Accurate rock characterization is vital for maximizing hydrocarbon recovery and asset value during the exploration, appraisal, and development of a field. Oil companies routinely face the challenge of coring representative intervals that provide relevant information for reservoir understanding and modeling.

In today’s digital oil field, 3-D digital imaging and computation of rock properties provide a valuable toolset for integrating data at scales ranging from feet or meters (seismic) to inches or centimeters (logs) to microns and nanometers (cores). Digital rock physics technology brings a new suite of tools to oil companies for better understanding of rock properties in technically challenging reservoirs.

Understanding gas shale heterogeneities

The photograph on the left shows no visual evidence of density differences, but the CoreHD scan on the right reveals that the region from which the plug was taken is an anomalous, higher-density rock type. (All images courtesy of Ingrain)

Rock samples must be obtained from correctly identified lithofacies for the resulting rock properties’ measurements to be of value. A recent digital rock physics study on a Mississippian gas shale well illustrates the value of high-definition 3-D imaging and computation to characterize reservoir rocks.

In the study, a shale core was slabbed, and core plugs were taken for physical core experiments. CoreHD high-definition CT imaging and logging were subsequently used to scan the core to understand the results of experiments on those plugs. The core plugs were taken from denser areas that were not representative of the main flow units present in the rock.

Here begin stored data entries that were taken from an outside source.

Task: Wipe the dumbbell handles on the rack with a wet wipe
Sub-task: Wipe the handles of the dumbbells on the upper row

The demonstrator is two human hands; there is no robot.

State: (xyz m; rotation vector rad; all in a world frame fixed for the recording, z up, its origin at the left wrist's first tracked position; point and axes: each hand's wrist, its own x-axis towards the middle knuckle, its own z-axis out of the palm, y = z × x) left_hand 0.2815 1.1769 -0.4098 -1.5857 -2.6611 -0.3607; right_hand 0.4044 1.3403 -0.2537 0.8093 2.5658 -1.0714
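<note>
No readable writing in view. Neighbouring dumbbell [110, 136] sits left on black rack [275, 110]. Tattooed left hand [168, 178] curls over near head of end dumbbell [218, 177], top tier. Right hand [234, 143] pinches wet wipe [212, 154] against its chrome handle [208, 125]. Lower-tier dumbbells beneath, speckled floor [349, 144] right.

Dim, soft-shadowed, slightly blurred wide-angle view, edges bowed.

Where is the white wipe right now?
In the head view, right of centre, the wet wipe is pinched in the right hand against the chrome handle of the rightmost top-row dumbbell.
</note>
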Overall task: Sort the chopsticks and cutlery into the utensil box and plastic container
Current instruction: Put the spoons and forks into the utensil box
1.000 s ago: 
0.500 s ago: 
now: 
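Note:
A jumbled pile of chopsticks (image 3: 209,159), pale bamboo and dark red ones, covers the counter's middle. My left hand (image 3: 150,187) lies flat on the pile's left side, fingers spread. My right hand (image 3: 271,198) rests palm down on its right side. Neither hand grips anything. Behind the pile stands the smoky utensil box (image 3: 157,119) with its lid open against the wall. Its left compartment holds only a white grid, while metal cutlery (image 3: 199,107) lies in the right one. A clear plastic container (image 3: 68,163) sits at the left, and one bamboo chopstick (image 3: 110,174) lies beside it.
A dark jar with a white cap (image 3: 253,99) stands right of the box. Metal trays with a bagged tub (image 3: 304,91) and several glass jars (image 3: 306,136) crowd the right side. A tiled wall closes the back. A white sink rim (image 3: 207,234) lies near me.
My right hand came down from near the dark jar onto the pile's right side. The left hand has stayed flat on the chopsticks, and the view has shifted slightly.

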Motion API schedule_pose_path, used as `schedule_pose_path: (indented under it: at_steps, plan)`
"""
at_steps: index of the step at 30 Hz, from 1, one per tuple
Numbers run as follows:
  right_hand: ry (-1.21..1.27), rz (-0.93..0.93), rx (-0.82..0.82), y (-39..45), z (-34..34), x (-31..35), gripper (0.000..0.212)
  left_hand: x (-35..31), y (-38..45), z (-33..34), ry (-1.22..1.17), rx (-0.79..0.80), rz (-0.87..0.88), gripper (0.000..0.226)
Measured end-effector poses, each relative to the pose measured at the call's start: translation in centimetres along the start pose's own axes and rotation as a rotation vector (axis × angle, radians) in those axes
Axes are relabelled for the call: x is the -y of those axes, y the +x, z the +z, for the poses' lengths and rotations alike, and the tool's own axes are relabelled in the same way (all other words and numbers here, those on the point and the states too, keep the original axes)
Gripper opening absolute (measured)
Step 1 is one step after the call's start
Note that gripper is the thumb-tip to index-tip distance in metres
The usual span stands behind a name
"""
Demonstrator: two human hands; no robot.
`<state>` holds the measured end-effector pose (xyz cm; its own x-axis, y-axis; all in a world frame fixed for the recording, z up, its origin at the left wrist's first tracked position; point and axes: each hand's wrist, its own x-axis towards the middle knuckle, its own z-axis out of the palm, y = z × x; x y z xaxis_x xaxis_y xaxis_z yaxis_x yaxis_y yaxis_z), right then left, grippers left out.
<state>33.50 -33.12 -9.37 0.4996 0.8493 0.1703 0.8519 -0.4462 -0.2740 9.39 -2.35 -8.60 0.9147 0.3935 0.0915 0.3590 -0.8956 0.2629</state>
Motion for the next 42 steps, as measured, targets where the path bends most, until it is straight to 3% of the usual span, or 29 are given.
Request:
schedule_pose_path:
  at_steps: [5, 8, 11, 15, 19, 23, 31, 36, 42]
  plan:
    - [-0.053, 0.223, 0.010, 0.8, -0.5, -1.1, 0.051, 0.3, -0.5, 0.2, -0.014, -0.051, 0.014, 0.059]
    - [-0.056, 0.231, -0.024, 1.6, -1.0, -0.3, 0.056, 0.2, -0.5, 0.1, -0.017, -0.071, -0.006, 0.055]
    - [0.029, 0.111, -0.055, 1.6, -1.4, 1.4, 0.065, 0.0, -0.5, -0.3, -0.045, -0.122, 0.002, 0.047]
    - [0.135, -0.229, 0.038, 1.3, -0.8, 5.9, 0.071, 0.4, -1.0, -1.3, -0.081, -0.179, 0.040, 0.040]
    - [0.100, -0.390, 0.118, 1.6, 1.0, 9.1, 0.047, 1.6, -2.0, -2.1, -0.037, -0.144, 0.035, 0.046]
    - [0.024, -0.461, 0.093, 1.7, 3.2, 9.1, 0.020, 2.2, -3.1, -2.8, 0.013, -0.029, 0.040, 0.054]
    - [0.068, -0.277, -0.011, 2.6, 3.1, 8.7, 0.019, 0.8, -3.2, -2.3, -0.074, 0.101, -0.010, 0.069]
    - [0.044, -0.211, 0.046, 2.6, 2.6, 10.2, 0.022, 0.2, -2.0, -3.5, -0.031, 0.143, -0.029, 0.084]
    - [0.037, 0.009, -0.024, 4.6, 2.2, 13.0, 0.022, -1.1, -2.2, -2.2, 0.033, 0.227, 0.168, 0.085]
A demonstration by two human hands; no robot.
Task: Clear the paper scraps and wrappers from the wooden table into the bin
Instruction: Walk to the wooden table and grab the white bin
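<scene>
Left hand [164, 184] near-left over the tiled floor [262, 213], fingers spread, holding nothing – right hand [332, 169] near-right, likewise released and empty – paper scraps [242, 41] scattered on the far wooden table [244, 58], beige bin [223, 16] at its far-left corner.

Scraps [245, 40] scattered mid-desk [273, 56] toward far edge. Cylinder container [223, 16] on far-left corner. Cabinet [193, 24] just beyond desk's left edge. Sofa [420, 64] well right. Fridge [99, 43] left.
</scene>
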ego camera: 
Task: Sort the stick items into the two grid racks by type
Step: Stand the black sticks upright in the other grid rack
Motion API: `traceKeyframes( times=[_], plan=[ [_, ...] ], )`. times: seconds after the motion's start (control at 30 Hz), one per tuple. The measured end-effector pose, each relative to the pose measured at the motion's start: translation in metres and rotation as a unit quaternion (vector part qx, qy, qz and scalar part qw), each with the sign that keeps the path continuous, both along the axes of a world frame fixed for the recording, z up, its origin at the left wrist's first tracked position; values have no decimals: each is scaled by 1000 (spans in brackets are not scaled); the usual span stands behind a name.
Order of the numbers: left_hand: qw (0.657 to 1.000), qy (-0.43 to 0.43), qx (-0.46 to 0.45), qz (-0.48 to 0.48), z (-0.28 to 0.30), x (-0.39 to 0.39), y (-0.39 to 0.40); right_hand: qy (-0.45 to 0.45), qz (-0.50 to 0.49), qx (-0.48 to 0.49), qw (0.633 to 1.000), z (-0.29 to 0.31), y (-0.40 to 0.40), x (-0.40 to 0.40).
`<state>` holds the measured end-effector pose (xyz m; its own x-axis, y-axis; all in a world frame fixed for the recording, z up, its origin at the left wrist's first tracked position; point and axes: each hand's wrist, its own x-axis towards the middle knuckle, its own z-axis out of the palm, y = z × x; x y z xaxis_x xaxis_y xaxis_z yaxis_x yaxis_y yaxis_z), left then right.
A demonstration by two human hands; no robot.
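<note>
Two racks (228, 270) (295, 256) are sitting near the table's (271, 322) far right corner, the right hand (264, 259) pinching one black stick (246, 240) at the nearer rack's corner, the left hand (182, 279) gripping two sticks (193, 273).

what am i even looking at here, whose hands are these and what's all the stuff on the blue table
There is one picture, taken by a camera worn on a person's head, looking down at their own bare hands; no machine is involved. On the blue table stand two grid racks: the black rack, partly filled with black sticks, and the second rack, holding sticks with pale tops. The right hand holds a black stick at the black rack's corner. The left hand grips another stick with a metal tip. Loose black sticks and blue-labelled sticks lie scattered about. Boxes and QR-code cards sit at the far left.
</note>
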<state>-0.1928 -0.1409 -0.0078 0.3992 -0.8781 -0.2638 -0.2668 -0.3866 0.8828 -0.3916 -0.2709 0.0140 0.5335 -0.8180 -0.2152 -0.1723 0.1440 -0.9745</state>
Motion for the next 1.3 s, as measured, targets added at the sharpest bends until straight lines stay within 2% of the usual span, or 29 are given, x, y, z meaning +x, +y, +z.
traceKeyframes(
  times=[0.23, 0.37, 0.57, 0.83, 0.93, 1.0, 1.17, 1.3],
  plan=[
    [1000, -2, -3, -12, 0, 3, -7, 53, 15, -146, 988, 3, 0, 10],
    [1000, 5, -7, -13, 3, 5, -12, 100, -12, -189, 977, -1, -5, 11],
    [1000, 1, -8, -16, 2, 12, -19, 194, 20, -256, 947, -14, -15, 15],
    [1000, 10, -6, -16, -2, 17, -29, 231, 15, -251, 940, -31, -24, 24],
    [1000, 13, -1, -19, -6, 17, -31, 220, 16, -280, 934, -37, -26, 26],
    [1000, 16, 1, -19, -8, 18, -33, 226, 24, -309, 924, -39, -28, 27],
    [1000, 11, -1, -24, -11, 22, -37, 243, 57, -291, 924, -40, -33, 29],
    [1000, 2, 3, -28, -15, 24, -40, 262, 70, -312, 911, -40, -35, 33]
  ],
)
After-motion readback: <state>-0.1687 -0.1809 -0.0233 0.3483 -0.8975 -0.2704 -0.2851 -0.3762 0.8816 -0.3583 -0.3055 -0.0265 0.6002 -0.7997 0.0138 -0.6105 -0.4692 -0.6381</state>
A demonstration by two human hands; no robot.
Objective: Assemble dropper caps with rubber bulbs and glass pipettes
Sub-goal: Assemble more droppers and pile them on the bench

Beyond this simple example, high-definition CT imaging and logging of whole core provides a greatly enhanced set of tools for lithofacies classification compared to linescan images, medical-grade CT scanning, and other techniques for lithologic description.

Identifying lithofacies
CoreHD outputs include detailed images and logs computed from CT scans of whole core. High-definition CT imaging reveals geological features such as sedimentary structures, textures, bedding planes, and fractures. Density and atomic number data can be cross-plotted to more accurately identify rock units within complex, heterogeneous reservoirs like shales and carbonates. This rich source of data,

Dark areas in the CoreHD image on the left represent lower density. Light gray areas represent higher density. The logs on the right show bulk density and effective atomic number computed from CoreHD data. Abrupt spikes on the logs (lowest density and highest Zeff) correspond to either induced open fractures or areas where core plugs have been taken.

obtained while the core is still in the sleeve and before slabbing, offers a fast, accurate method for reducing uncertainty and optimizing selection of samples for further analysis.

Two outputs from CoreHD reveal the following: A Z-axis image slice from the meter of slabbed core includes one digital cross-section selected from the higher-density plug location. This display gives an enhanced understanding of the density variations through the 3-D volume. Two logs can be computed from the CoreHD scans that quantify the bulk density (Rhob) and effective atomic number (Zeff) averaged for each of the digital cross-sections. Alternative sampling locations would likely have been selected had CoreHD been used in this case.

Once the optimum sampling locations are identified and samples taken from the lithofacies of interest, the next step is to digitally image the rock samples at the appropriate resolution (ranging from microns to a nanometer). These 3-D images are segmented into pore space, matrix, and grains in preparation for computing basic and advanced rock properties.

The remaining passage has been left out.